Trash fee increase proposed
PORT ALLEN — Mayor Roger Bergeron gave the City Council two options Wednesday night that he said could help solve the city’s long-standing budget shortfalls in funding trash pick-up service for residents.
Bergeron asked the council to consider raising the fee customers are charged for trash collection as a way to recoup the approximately $300,000 in revenue the city would lose during the life of its remaining five-year garbage collection contract.
City officials attributed a portion of the loss to the $2.49 per month subsidy it absorbs for curbside recycling as a means of reducing residents’ fees.
“While I believe, as much as possible, government should be run like a business, government is not in the business to make a profit,” Bergeron told the council. “Breaking even is the goal.”
Residents are currently charged $17 a month for trash collection.

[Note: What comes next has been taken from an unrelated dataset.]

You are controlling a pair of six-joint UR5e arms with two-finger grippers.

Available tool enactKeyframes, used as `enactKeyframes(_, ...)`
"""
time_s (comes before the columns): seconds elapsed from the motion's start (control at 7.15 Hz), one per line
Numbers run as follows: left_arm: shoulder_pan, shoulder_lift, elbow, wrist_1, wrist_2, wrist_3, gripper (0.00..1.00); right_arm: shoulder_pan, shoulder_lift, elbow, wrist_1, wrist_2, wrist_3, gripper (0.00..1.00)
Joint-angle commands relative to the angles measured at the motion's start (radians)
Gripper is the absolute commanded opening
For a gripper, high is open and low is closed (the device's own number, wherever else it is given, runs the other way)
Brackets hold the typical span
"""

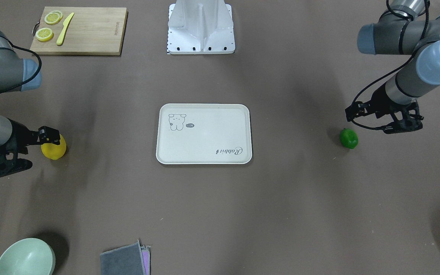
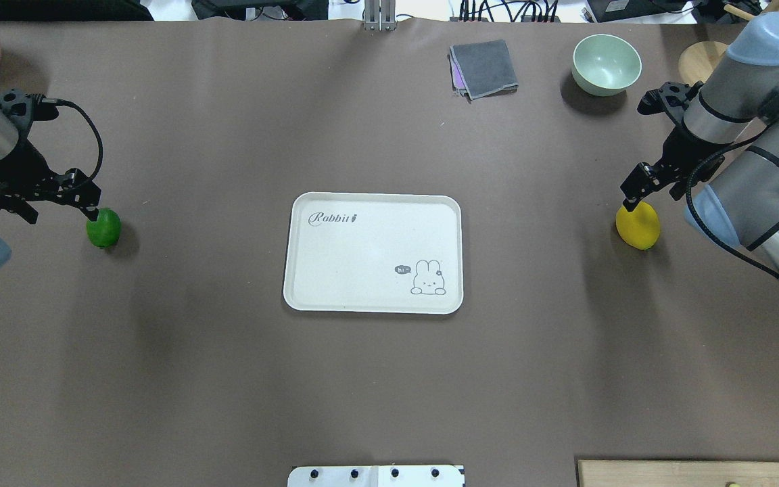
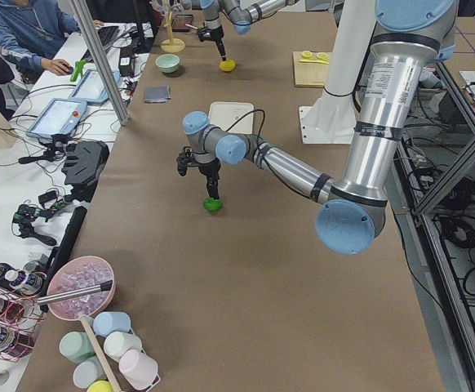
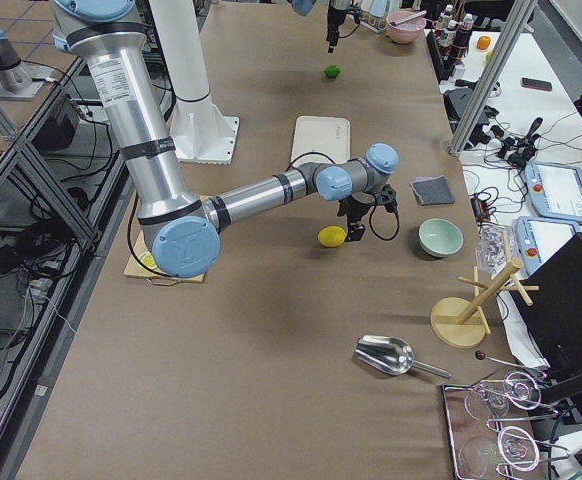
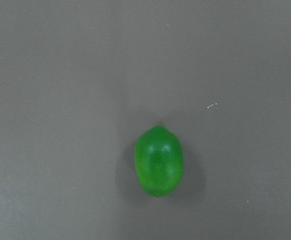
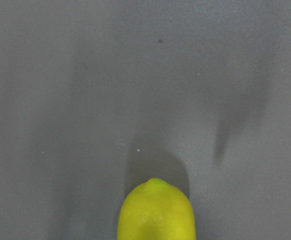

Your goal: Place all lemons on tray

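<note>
Both fruits lie off the off-white rectangular tray (image 2: 362, 257).
You see left gripper (image 2: 94, 214) by glossy green lemon (image 2: 104, 228), right gripper (image 2: 628, 201) by bright yellow lemon (image 2: 638, 226); jaw width can't be told.

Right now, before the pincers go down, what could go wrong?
The green lemon and yellow lemon lie loose on the table. The left pincer and right pincer seem off centre, so a lemon may roll away. Both must then reach the one tray between them and could collide.

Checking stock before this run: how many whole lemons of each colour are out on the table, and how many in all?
Bright yellow oval whole lemon: 1
Glossy dark green oval whole lemon: 1
Total: 2
</note>
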Motion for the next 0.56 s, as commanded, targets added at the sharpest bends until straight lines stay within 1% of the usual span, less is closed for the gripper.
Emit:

Bergeron said it actually costs the city $19.49 monthly, counting the $2.49 recycling subsidy, to provide the service.
The mayor offered the option of implementing an annual increase of 63 cents per year per customer for the next four years as one way to address the issue.
Bergeron said doing so would generate $151,700 in additional revenue by the fourth year of the contract, cutting the city’s projected loss in half.
The option would boost the rate citizens pay for trash collection to $19.52 per month by 2016, he said.
“We’ll be caught up,” Bergeron told the council, “finally collecting what we’re paying.”
Bergeron’s second option would be to implement the increase in $1 increments per customer annually for the next four years.
The mayor said that would generate another $240,000 in revenue and wipe out about 80 percent of the city’s expected loss.
Customers would be paying $21 a month for trash service by the end of the fourth year, he said.
Councilman Ralph Bergeron said that although he believes the $1 monthly increase would be what the city needs, the 63-cent option would sound better to citizens.
However, Councilman R.J. Loupe countered that both proposals are “peanuts” in the grand scheme of things.
“We have no choice,” Loupe said. “Either we sit here and drown or we make it up.”
Although the shortfall is included in the city’s proposed budget for 2012-13, Bergeron said, the rate increases are not.
But the mayor added the council would need to make a decision one way or the other before August for either plan to work as intended.
“I’m looking for some guidance,” Bergeron told the council.
“I’m open to any suggestions you may have.”